Leaving out the pictures, return word for word the stretch of entries below from the line holding "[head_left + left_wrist" through the line holding "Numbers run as".

##### Exercise inputs #####

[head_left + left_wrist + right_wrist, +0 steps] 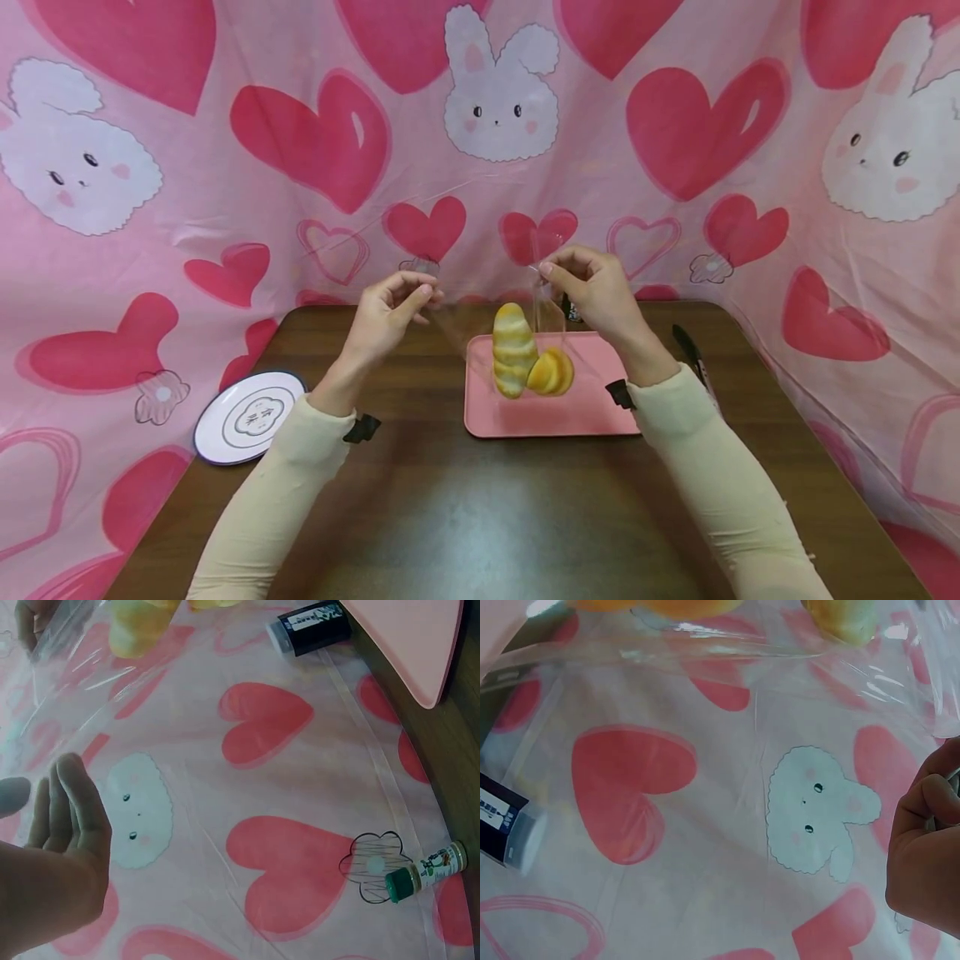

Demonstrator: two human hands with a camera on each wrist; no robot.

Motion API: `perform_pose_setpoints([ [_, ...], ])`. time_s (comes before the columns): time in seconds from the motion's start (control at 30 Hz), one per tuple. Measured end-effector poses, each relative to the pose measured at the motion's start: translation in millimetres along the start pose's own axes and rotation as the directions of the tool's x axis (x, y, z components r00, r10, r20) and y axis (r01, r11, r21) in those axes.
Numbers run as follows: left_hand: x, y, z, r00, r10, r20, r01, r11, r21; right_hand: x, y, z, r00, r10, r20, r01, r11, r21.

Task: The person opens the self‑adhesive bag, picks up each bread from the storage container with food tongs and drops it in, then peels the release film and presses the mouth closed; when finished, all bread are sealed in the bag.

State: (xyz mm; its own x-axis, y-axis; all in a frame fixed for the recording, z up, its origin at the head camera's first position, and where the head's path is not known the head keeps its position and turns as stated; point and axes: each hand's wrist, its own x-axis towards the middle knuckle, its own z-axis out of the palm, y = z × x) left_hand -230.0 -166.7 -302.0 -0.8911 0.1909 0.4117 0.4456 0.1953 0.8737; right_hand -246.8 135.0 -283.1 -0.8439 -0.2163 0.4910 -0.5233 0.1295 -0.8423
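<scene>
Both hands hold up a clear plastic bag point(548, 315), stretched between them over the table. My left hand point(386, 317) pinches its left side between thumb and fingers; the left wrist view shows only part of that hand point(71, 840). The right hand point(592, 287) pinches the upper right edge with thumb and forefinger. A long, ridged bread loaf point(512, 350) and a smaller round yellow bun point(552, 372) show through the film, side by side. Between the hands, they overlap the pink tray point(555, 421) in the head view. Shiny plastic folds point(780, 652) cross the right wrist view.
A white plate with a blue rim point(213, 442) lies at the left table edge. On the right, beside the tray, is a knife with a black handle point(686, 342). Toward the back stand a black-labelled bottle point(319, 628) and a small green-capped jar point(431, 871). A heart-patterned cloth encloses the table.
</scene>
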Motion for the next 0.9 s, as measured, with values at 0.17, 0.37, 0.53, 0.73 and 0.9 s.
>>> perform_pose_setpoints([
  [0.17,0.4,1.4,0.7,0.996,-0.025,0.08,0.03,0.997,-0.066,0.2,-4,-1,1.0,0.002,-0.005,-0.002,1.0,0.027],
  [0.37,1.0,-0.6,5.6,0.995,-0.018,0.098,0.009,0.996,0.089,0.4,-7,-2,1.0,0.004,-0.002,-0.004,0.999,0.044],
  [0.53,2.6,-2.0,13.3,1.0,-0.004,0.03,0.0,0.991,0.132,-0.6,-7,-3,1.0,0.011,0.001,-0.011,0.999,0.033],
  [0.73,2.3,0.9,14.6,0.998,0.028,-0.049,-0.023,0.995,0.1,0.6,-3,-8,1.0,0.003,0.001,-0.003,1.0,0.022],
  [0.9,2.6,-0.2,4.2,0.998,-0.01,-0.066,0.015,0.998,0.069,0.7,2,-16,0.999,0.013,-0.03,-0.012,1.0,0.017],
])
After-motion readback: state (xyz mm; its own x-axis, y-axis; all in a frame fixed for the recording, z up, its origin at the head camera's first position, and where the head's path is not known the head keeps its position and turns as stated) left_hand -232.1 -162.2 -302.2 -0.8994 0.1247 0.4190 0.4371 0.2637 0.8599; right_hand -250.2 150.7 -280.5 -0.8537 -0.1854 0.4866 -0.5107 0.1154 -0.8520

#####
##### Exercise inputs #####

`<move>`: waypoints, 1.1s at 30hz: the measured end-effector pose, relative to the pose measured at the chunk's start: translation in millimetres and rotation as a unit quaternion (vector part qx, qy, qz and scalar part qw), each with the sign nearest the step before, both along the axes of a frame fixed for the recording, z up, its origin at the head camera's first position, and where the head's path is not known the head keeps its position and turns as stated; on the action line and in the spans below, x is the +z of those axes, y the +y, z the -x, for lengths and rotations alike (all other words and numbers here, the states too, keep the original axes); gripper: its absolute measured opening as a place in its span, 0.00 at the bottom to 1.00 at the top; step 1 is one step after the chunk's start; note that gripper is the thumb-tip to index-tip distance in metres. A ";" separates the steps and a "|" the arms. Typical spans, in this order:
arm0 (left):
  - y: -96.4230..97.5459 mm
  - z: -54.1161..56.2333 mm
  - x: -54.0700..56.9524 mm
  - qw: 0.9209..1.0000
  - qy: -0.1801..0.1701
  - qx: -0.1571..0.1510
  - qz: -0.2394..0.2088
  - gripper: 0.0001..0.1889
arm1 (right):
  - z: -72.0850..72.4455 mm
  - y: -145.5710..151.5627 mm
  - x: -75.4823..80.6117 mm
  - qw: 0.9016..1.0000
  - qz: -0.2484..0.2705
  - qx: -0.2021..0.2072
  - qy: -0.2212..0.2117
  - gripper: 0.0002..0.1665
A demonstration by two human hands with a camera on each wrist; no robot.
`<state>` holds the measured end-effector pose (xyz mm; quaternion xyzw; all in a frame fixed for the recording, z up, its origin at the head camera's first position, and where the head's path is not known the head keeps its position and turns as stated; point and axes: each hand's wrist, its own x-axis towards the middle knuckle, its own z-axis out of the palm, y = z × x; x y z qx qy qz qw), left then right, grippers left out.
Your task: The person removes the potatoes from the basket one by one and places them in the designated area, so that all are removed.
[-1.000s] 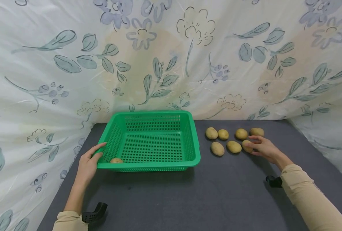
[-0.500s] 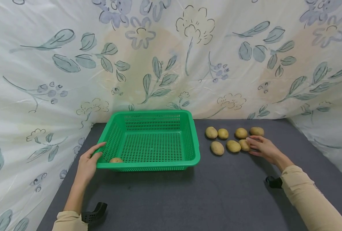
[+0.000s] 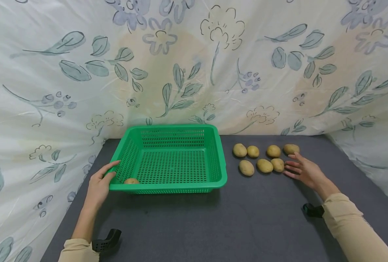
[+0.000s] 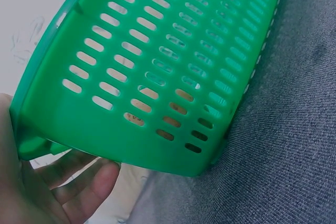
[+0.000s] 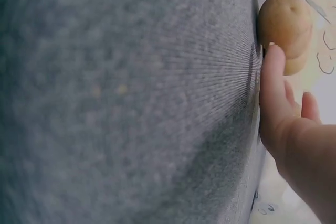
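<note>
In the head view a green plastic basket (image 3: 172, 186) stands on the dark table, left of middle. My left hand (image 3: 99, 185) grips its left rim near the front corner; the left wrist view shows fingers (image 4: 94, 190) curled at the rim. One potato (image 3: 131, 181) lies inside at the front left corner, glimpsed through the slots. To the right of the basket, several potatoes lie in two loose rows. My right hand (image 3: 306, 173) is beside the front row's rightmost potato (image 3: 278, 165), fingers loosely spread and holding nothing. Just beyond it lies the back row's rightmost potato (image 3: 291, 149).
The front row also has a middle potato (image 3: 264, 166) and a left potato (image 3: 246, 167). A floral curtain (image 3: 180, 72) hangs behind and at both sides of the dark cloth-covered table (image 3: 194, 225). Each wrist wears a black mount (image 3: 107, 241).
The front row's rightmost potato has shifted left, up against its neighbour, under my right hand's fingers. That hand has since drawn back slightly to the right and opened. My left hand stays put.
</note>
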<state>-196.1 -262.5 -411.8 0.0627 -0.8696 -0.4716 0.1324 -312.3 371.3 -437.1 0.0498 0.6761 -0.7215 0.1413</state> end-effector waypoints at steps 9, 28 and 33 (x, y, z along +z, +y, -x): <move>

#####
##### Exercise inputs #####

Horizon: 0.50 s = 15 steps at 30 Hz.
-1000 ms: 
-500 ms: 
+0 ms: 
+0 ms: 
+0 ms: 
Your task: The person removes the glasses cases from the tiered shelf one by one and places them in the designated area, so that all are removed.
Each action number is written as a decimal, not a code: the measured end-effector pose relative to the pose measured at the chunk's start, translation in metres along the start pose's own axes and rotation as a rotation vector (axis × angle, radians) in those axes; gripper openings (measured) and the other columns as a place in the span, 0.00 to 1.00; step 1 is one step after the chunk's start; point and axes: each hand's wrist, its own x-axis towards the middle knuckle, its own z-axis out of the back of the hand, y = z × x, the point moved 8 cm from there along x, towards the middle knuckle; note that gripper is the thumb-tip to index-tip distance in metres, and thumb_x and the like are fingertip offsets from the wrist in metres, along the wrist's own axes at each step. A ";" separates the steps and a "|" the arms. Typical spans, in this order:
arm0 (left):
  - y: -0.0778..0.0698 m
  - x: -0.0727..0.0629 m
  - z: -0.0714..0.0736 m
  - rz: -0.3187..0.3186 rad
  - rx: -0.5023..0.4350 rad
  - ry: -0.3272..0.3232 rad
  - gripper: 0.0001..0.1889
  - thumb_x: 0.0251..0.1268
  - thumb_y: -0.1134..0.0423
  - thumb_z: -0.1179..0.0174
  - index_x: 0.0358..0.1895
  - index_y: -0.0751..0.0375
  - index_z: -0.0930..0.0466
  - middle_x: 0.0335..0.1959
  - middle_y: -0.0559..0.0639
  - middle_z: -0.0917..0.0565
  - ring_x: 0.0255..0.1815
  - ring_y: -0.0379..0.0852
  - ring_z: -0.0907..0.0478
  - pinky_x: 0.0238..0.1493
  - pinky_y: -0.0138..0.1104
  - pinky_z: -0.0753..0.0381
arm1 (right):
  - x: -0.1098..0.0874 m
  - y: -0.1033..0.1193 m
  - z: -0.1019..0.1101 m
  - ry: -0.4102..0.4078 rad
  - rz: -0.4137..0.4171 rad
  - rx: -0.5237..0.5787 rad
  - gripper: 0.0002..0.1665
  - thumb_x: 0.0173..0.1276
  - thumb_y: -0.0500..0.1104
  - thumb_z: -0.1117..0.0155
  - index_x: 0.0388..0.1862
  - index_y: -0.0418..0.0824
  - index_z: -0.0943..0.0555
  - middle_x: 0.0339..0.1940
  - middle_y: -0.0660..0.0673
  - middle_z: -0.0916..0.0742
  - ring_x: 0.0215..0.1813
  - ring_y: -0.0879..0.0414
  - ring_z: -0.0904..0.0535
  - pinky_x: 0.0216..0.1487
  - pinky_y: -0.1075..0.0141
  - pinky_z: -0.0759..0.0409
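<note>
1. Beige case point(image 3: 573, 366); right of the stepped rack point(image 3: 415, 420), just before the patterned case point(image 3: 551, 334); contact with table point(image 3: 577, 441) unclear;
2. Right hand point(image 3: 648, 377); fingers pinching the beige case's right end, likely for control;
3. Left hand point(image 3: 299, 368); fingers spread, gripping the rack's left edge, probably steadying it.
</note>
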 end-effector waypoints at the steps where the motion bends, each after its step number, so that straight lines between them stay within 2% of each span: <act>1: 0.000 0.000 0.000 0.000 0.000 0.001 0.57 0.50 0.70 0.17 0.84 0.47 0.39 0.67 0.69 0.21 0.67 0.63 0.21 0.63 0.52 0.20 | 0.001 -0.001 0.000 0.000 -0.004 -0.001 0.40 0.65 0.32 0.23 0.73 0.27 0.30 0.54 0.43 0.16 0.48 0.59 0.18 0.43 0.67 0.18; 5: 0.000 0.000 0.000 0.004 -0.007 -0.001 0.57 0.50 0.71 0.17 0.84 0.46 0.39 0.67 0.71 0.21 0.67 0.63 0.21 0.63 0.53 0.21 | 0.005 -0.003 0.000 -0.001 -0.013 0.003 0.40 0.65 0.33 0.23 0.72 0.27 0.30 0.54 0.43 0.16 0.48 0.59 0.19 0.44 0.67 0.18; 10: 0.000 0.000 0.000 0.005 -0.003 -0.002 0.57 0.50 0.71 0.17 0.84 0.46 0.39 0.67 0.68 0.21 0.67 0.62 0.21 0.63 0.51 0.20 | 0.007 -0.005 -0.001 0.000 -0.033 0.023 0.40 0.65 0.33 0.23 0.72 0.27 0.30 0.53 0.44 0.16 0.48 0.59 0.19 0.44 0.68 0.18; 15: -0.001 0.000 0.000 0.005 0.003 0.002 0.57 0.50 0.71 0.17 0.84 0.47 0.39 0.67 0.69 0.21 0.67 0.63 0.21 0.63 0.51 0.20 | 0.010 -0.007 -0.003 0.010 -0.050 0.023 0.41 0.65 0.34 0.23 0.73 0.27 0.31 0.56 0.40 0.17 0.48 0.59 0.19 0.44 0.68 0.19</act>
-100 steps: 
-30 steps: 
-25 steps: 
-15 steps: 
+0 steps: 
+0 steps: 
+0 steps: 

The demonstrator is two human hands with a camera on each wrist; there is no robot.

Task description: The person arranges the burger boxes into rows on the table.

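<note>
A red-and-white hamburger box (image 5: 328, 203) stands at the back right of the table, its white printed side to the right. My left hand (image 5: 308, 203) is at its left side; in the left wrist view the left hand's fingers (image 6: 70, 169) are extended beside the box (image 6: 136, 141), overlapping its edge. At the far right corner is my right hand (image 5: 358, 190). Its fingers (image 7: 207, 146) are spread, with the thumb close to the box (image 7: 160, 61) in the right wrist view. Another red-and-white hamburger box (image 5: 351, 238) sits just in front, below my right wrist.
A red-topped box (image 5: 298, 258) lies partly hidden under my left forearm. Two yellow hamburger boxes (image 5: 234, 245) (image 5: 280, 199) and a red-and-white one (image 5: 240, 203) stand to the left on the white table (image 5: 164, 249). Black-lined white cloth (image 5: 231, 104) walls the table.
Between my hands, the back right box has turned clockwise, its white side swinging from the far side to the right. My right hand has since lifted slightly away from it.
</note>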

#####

**Final answer:**
[head_left + left_wrist + right_wrist, +0 steps] 

Demonstrator: two human hands with a camera on each wrist; no robot.

Motion API: `perform_pose_setpoints([ [_, ...], ])`. time_s (comes before the columns): time in seconds from the motion's start (control at 30 Hz), one per tuple. Measured end-effector poses, each relative to the pose measured at the motion's start: translation in millimetres along the start pose's own axes and rotation as the directions of the tool's x axis (x, y, z components r00, r10, r20) and y axis (r01, r11, r21) in those axes.
Numbers run as follows: left_hand: x, y, z, r00, r10, r20, r01, r11, r21; right_hand: x, y, z, r00, r10, r20, r01, r11, r21.

No more output is expected.